Just a quick warning, this is a gear post. When I received an email letting me know that the sony FS7 was in I was pretty excited. I ordered the camera about a month ago and with NAB just finishing I was starting to grow a little impatient waiting for it. I picked up the camera and came back to the office with it and began setting it up. I have used a Sony FS700 for a few shoots so there wasn’t anything that I was really stumped on menu wise, but with that said, there are lots of things I have to learn in order to use this camera to the fullest. After a few test shots around the office, figuring out simple things like the cameras white balance, iris controls, zebras and all those little user preferences (which I recommend doing before you do any field testing) I was ready to go. With that, I called my wife and asked if she wanted to head on a little adventure. She agreed.
We jumped in the car and headed over to the Cleveland Dam, which borders the Capilano Lake, and shot the above video. The sky was a beautiful blue and the warm sun was slowly setting behind a few trees. If there was anytime to test a camera out, this was it. For this shoot I took the camera, metabones EF adapter and my trusty canon 24-70mm 2.8 (the old version). That was it. No monopod, no ronin, no slider, just the camera and a lens. I have been shooting with DSLRS for the last 5-6 years. I was used to always having some sort of rig or monopod, but today, it was just the camera and I. I attached the control arm, the monitor and within a minute I was ready to shoot handheld and most importantly, it was comfortable.
We ended up spending about an hour at the Cleveland dam and almost everything I shot involved the camera on my shoulder. With the control arm and the camera resting on my shoulder, there was no discomfort. The controls and buttons on the camera are very well laid out. Other than focusing my manual canon lens, I could operate the camera just about entirely from the control arm, with my right hand. There is a record button, zoom magnification to check your focus, and a dial that you can set to control the cameras aperture. The only thing that I really needed to touch the body of the camera for was to turn on an ND filters, which I have terribly missed from the old days of shooting the Panasonic DVX100. The first few minutes were a little bit rough getting used to where everything was, but after 15-20 minutes I felt right at home shooting with the FS7. I found it easy to jump around and capture different shots while in the documentary style shooting configuration I was in.
I experimented shooting a few different formats, such as 4K at 60fps. This looked beautiful after on the computer, but took up way too much cardspace.
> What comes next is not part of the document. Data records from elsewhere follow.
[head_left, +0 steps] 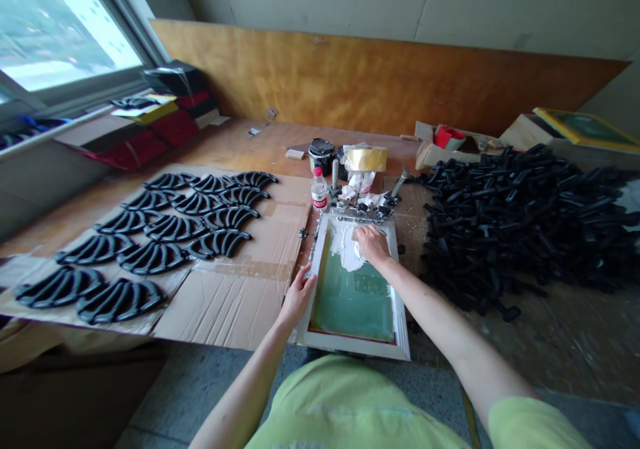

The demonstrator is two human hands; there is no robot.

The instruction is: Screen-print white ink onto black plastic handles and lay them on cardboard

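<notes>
A screen printing frame [403, 329] with a pale border and green mesh lies in front of me, its far end at a metal clamp fixture [363, 213]. Thick white ink [345, 245] is smeared over the upper part of the mesh. My right hand [371, 243] is closed above the ink, near the far end; whatever its fingers hold is hidden beneath them. At the frame's left side, my left hand [300, 291] grips the border.
Black fan-shaped pieces [153, 252] lie in rows on cardboard [250, 302] at left. A big heap of black parts [520, 215] covers the right. Behind the frame stand a red-capped bottle [319, 192], a dark tub [321, 155] and a yellow tape roll [366, 159].
</notes>
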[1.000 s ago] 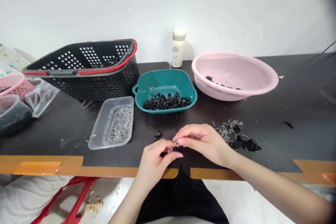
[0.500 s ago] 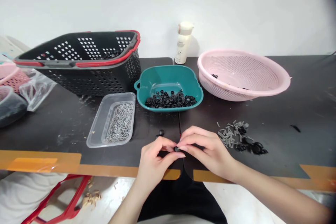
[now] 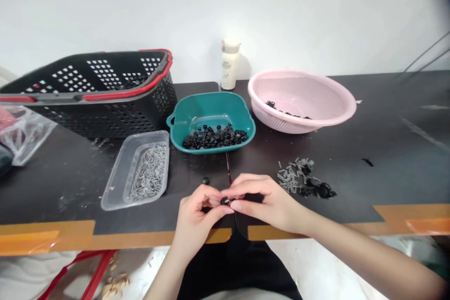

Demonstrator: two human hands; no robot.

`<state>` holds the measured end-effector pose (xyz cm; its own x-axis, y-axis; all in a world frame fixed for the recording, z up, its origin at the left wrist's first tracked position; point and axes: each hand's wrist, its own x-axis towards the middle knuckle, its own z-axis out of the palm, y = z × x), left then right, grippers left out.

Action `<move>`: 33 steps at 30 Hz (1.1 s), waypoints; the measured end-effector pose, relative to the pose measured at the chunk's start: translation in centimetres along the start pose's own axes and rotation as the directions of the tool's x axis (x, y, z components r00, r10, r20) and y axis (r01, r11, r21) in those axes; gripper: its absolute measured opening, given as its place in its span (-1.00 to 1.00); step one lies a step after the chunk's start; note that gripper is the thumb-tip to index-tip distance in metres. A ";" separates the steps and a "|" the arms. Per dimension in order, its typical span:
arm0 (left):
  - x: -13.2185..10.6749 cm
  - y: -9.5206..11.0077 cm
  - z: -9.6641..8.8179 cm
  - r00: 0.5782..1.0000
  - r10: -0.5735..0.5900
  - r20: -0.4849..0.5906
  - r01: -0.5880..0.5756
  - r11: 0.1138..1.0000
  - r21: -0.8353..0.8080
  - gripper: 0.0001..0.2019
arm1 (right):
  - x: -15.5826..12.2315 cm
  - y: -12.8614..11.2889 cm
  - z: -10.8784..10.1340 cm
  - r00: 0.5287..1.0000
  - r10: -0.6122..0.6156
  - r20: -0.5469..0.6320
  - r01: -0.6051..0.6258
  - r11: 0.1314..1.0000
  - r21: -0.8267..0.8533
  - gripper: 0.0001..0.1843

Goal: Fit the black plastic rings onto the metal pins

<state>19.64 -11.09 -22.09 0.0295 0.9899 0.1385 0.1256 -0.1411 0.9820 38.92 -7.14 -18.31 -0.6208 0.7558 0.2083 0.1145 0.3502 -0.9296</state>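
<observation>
Close to the table's front edge, my left hand [image 3: 201, 213] pinches a small round black plastic part [image 3: 225, 201] between thumb and fingers. My right hand [image 3: 265, 201] meets it from the other side, its thumb and fingertips closed at the same part; whether they also hold something tiny is hidden. Another small black part [image 3: 206, 181] lies just beyond my left fingers. A teal basin [image 3: 212, 103] behind my hands contains many such black parts. Left of it, a clear plastic tub [image 3: 117, 183] is partly filled with small metal pins [image 3: 149, 173].
Loose pins [image 3: 291, 176] and black pieces [image 3: 321, 190] are scattered right of my hands. Behind them sits a pink mesh basket [image 3: 302, 124] with some black parts. A black shopping basket [image 3: 116, 115] with red handles stands at left. A white bottle [image 3: 229, 65] is by the wall.
The camera view has turned slightly right, so the things appear shifted left. Both hands stay together at the small black part, which is now turned differently between the fingers.
</observation>
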 end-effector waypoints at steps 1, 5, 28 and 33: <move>0.0 -0.1 -0.1 1.000 -0.007 0.007 0.007 1.000 -0.004 -0.85 | -0.2 -0.4 -0.9 1.000 0.010 0.021 -0.010 1.000 -0.023 -0.72; -0.1 -0.4 -0.2 0.999 0.021 0.034 -0.023 0.998 0.055 -0.84 | -2.3 -1.1 -6.4 0.978 0.151 -0.145 -0.190 0.927 -0.322 -0.76; -0.1 0.0 -0.3 0.995 0.066 0.075 -0.082 0.969 0.232 -0.87 | -6.9 2.9 -13.7 0.865 0.407 -0.293 -0.496 0.602 -0.626 -0.71; -0.3 -0.5 -0.3 0.997 0.057 0.047 -0.065 0.982 0.176 -0.82 | -7.1 2.9 -13.4 0.876 0.367 -0.313 -0.476 0.558 -0.680 -0.83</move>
<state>19.29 -11.27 -22.62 0.0836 0.9786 0.1881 0.2963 -0.2047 0.9329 54.09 -4.11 -18.43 -0.2589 0.9638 -0.0632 0.8867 0.2112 -0.4113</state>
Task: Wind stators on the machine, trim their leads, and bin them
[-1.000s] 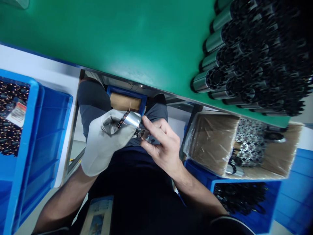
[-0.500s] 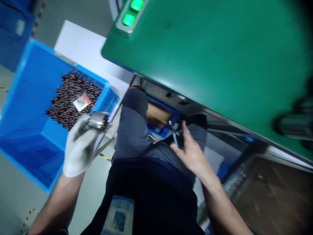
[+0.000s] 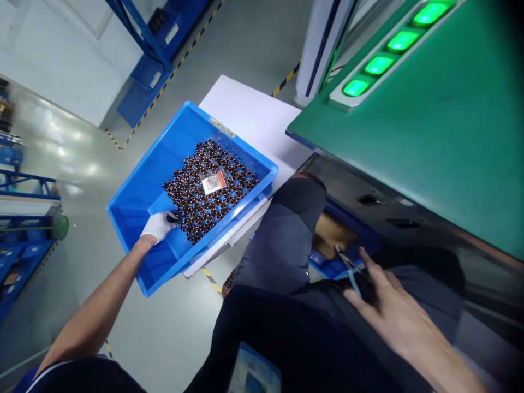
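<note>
My left hand [image 3: 158,227], in a white glove, reaches into the blue bin [image 3: 141,188]. Its fingers close around a dark motor stator [image 3: 172,217] at the near-left edge of the packed layer; the glove hides most of that part. Rows of upright stators [image 3: 200,210] with copper-coloured rings stand side by side in the bin. A white and orange label card [image 3: 213,182] lies on top of them. Bare, my right hand [image 3: 393,305] is over my lap with cutting pliers [image 3: 350,270], blue-handled, in its grip; their jaws point away from me.
The bin rests on a white board [image 3: 254,114]. A green-topped bench [image 3: 409,147] with a strip of lit green buttons [image 3: 379,65] is at the right. Beneath it sits a blue box with cardboard [image 3: 331,234]. Blue racks [image 3: 24,240] stand at the far left.
My left hand has carried the stator from beside the bin down into it, at the edge of the packed rows. My view has swung left. The pliers stay in my right hand.
</note>
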The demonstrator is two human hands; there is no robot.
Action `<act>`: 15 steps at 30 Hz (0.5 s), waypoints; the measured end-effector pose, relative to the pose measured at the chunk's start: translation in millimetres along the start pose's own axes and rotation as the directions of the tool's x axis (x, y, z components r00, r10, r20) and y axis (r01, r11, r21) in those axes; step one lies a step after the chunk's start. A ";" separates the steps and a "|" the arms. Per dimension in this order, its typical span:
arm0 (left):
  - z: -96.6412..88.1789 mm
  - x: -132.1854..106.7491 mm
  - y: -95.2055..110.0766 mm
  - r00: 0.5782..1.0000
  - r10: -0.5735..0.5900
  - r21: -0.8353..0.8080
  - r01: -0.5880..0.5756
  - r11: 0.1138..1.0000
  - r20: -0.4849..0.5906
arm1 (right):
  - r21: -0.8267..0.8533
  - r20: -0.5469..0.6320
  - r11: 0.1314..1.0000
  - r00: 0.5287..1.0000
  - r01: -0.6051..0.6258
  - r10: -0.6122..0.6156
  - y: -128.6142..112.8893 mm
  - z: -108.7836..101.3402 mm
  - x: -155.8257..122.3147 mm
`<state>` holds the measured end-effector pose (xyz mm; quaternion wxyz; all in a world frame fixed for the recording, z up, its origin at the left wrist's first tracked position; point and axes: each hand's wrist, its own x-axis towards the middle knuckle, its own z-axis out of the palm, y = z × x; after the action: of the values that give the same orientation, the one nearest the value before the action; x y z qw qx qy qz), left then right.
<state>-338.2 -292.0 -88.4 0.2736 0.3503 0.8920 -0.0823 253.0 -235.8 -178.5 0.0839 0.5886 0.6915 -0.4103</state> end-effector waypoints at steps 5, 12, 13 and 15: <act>-5.2 -7.6 -1.4 0.998 -0.011 -0.072 0.015 0.997 0.056 | 0.113 -0.036 0.991 0.997 0.075 -0.072 0.3 5.6 -16.1; -10.3 -65.4 19.1 0.974 0.205 -0.253 -0.224 0.941 -0.100 | 0.049 -0.237 0.852 0.834 0.522 -0.498 -48.3 -64.3 -86.2; -4.8 -74.9 24.3 0.961 0.254 -0.285 -0.276 0.918 -0.111 | -0.002 -0.309 0.842 0.800 0.540 -0.514 -62.0 -81.9 -90.1; 9.6 -91.1 32.4 0.935 0.331 -0.337 -0.354 0.873 -0.125 | -0.100 -0.424 0.828 0.729 0.552 -0.537 -90.4 -116.6 -83.9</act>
<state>-257.2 -324.1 -45.3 0.3139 0.4500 0.8242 0.1404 240.6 -217.9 -10.2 -0.2062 0.4376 0.8272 -0.2860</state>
I was using dual 64gb XQD cards and I could get about 7 minutes of footage on a 64gb card. The rest of the footage I shot in 1080 at 180fps for that beautiful slow motion. This also allowed me to do some walking shots and the higher framerates were able to hide a bit of the camera shake. I also did some driving shots through Vancouver with the 180fps and was really pleased with how those came out.
I ended up shooting about 40gbs of footage, all shot in Slog3 for grading in mind. Most of it was 1080 at 1080fps and about 3 shots were at 4K at 60fps. These 4K shots took much longer to grade and render, as there is an obvious size difference, but they turned out very clean and crisp. I used film convert to grade the footage and only applied about 10% grain, as I wanted to keep the picture as clean as possible. The Slog3 gives you so much room for grading, much more than what I’m used to with the canon 5dm3 and GH4. I put a few clips together and rendered it out to one of my favourite Bon Iver songs and uploaded it to Vimeo. I then took a watch on my TV, via my appleTV and was blown away with the detail. Even the 1080 180fps looked extremely sharp and clean.
This camera has impressed me greatly and I’ve only had it for less than a day. Its ergonomics, its specs and most of all, its image quality is outstanding. I’m excited to shoot more with this camera and I know that I still have lots to learn about it.